Köln - Nach einer durchaus seriösen Aufstellung des Beamtenbundes fehlen dem Staat derzeit 185 000 Mitarbeiter. Zudem geht in den nächsten zehn Jahren fast ein Drittel aller heutigen Beschäftigten in den Ruhestand. Folglich rennt der öffentliche Dienst voll in einen riesigen Personalmangel hinein. Dessen Vorläufer machen sich längst bemerkbar: So klagen auch die Städte in Baden-Württemberg vielfach bereits über Probleme, geeigneten Nachwuchs zu finden. Und in anderen Teilen der Republik – Berlin vor allem – bietet die Verwaltung einen ihr unwürdigen Service an. Da die demografische Entwicklung nicht vom Himmel fällt, zeigt sich hier ein Versagen der regierenden Parteien in der jüngeren Vergangenheit.

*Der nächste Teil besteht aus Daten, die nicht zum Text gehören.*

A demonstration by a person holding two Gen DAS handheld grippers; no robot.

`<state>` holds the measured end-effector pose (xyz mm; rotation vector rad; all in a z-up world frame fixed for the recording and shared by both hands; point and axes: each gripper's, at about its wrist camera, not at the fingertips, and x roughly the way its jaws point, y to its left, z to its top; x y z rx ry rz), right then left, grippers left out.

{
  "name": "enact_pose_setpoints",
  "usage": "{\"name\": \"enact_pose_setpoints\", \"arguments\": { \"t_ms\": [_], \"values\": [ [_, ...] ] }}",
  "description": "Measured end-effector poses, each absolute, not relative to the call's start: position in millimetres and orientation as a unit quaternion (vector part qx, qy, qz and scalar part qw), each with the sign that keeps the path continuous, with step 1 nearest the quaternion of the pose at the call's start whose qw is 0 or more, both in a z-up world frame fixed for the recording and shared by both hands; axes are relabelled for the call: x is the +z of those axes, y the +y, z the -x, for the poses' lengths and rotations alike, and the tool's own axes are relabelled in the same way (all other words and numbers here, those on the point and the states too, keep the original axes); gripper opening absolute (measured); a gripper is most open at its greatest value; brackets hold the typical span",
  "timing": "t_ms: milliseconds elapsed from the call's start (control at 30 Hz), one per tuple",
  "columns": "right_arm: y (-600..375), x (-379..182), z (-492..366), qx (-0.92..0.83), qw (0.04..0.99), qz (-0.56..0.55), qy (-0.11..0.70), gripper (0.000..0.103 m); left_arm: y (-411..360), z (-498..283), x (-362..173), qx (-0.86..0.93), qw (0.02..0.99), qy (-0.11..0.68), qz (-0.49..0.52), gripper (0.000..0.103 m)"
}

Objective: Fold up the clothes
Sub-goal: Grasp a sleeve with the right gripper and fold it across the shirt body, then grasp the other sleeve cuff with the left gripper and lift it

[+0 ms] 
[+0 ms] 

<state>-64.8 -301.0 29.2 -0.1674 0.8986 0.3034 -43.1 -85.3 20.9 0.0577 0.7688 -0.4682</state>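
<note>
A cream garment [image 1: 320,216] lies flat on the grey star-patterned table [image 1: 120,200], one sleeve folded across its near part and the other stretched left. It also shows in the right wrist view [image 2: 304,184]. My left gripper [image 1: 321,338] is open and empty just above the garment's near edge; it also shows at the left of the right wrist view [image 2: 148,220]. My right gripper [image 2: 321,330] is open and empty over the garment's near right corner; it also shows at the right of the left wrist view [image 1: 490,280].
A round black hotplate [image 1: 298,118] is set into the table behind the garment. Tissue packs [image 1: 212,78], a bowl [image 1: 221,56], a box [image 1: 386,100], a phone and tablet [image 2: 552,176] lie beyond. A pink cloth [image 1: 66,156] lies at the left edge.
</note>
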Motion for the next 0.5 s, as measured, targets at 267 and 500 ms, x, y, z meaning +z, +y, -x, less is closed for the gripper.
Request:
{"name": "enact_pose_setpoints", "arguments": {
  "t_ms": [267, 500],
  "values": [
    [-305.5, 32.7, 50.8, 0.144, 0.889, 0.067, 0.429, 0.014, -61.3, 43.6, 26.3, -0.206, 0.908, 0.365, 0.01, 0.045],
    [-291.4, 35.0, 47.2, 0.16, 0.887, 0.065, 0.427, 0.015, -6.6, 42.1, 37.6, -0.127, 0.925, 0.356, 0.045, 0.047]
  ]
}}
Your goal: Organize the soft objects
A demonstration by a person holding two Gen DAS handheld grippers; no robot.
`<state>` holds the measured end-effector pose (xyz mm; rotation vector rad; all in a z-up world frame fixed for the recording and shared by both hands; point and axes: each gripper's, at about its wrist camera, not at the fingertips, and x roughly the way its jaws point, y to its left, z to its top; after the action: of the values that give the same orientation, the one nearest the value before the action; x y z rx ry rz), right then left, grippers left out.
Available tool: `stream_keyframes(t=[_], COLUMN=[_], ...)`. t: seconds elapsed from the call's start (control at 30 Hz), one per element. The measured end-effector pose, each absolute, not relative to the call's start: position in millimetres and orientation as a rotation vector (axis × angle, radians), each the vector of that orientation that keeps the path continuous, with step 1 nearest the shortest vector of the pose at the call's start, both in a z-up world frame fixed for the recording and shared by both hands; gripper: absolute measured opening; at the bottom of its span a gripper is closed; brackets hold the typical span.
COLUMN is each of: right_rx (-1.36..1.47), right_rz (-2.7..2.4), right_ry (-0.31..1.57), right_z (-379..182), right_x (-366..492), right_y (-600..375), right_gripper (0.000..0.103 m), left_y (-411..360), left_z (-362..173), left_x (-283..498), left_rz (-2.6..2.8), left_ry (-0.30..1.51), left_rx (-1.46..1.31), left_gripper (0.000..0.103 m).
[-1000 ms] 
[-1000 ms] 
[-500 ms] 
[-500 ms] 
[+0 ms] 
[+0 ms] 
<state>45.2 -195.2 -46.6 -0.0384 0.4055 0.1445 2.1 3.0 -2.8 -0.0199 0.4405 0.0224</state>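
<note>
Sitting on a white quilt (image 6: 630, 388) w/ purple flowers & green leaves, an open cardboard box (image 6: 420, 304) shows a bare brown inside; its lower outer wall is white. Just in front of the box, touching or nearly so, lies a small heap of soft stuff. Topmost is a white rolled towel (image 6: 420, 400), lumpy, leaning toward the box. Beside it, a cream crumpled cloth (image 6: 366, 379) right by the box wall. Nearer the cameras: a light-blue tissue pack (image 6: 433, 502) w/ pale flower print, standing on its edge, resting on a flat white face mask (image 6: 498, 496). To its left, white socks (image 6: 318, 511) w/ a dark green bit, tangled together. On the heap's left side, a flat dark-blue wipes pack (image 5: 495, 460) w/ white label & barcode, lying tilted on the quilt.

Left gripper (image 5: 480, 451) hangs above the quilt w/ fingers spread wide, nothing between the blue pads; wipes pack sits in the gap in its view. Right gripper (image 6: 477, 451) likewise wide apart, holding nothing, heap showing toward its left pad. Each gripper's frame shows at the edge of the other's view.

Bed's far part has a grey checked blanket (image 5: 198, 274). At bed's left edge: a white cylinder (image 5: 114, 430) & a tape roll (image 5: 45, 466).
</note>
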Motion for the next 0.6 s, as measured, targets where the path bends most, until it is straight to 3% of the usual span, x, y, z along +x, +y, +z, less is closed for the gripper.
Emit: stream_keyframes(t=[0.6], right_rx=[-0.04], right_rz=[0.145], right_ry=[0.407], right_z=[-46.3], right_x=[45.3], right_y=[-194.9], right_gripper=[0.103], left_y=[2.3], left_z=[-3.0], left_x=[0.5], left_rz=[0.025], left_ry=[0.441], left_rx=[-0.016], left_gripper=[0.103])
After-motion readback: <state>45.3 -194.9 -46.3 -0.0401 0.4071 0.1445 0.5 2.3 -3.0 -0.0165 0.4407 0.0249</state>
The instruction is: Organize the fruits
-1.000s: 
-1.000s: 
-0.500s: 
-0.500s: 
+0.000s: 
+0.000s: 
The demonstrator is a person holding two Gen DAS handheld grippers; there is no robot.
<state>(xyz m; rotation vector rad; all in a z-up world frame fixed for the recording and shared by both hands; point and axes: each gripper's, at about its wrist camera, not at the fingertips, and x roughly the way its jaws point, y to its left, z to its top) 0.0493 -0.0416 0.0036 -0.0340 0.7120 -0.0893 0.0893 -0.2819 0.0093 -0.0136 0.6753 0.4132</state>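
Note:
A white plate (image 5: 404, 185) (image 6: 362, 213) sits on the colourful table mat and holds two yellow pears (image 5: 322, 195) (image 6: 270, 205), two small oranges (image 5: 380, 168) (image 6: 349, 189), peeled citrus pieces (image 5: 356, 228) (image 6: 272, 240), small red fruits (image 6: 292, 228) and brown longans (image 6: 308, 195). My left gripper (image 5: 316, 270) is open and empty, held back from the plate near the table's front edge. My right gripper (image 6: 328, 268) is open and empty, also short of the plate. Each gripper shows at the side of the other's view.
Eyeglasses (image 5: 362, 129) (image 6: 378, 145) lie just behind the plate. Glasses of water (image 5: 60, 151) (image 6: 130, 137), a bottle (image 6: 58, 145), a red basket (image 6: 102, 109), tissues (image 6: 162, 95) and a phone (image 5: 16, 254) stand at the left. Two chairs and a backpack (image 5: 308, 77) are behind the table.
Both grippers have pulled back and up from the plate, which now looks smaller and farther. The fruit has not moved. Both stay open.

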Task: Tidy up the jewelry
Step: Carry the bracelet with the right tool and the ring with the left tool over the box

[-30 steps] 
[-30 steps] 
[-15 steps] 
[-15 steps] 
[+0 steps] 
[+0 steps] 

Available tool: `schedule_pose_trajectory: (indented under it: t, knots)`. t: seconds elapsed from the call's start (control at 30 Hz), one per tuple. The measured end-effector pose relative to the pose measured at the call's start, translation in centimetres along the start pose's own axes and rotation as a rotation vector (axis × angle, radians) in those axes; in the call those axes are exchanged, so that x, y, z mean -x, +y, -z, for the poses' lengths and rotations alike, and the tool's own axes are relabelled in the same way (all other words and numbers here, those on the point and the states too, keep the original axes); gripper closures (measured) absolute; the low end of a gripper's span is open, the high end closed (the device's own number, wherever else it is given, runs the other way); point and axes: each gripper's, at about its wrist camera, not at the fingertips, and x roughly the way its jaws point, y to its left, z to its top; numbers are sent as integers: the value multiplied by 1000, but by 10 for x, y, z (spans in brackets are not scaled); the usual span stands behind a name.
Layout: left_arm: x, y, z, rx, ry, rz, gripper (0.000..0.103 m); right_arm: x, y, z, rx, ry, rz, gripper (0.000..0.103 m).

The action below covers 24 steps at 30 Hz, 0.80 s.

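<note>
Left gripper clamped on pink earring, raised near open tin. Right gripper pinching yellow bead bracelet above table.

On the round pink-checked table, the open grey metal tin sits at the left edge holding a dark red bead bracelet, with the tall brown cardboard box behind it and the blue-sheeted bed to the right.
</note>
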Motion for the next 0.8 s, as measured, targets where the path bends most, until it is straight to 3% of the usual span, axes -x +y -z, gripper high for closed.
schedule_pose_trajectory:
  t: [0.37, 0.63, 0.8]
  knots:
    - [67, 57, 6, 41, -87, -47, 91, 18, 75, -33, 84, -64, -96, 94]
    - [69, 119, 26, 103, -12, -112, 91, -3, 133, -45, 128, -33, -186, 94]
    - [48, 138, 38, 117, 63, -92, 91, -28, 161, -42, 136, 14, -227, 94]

Nicht nur auf die Gehälter schauen

Mittlerweile findet wieder ein Personalaufbau statt. Nun müssen die Bedingungen verbessert werden. Dazu braucht es wettbewerbsfähige Einkommen, wie sie in der nahen Lohnrunde für Bund und Kommunen wieder vereinbart werden. Allein auf die Gehälter zu schauen wäre aber kurzsichtig. Vielmehr muss die Attraktivität des öffentlichen Dienstes durch moderne Arbeitsplätze erhöht werden – durch digitale Ausstattungen, flexible Arbeitsbedingungen gerade für Frauen, höhere Übernahmequoten und eine Abkehr von den unseligen Befristungen. Viel zu jammern und kaum zu handeln wäre mehr als fahrlässig.